Take my word for it...that speck in the center of the side-view-mirror is the "Welcome to Montana" sign. A few minutes past 10am this morning I saw Montana disappearing behind me and there was a lump in my throat and an empty feeling in my stomach. I arrived in Montana 18 years ago and never really thought I would leave. I was 27 then. Single. I found someone to sublease my apartment in Virginia...and when I arrived in Montana I already knew quite a few people...aunts, uncles and cousins. Today I'm off to my new job in Milwaukee (a place where I really don't know anyone) and I'm leaving behind my wife...and my mom...my friends, my cousins and my former co-workers.

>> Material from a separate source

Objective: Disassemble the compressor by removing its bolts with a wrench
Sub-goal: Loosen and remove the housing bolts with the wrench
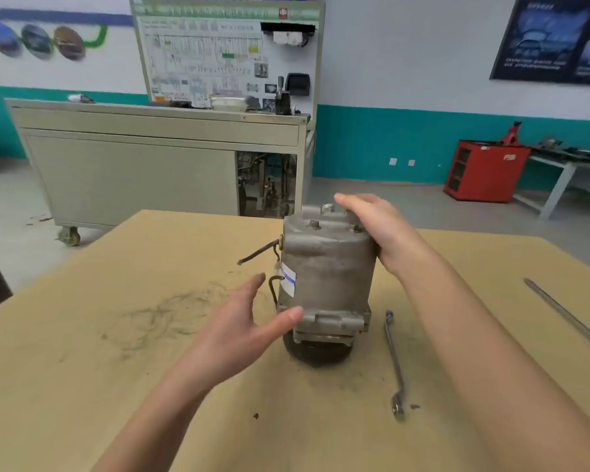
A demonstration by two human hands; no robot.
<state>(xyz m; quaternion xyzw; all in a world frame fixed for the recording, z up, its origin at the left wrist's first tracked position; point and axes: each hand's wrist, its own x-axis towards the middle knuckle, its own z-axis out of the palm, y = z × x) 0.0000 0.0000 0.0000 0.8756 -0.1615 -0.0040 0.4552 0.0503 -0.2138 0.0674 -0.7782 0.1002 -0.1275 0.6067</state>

People my age shouldn't have to "start over" again. It's a lot harder now than it was in 1991...but hell, if it was easy everyone could do it. I'm so fortunate to have a very cool job in Milwaukee...one I believe is a perfect fit for me. There's a couple of guys I have "met" on the prostate cancer message boards that just cannot find a job. They're not that much older than I am. One has been unemployed for a year - the other has just given up on finding a job...he's trying to settle on a treatment while his COBRA is still active and he and his wife are selling their house and most of their possessions and moving into an apartment. I really have it pretty good.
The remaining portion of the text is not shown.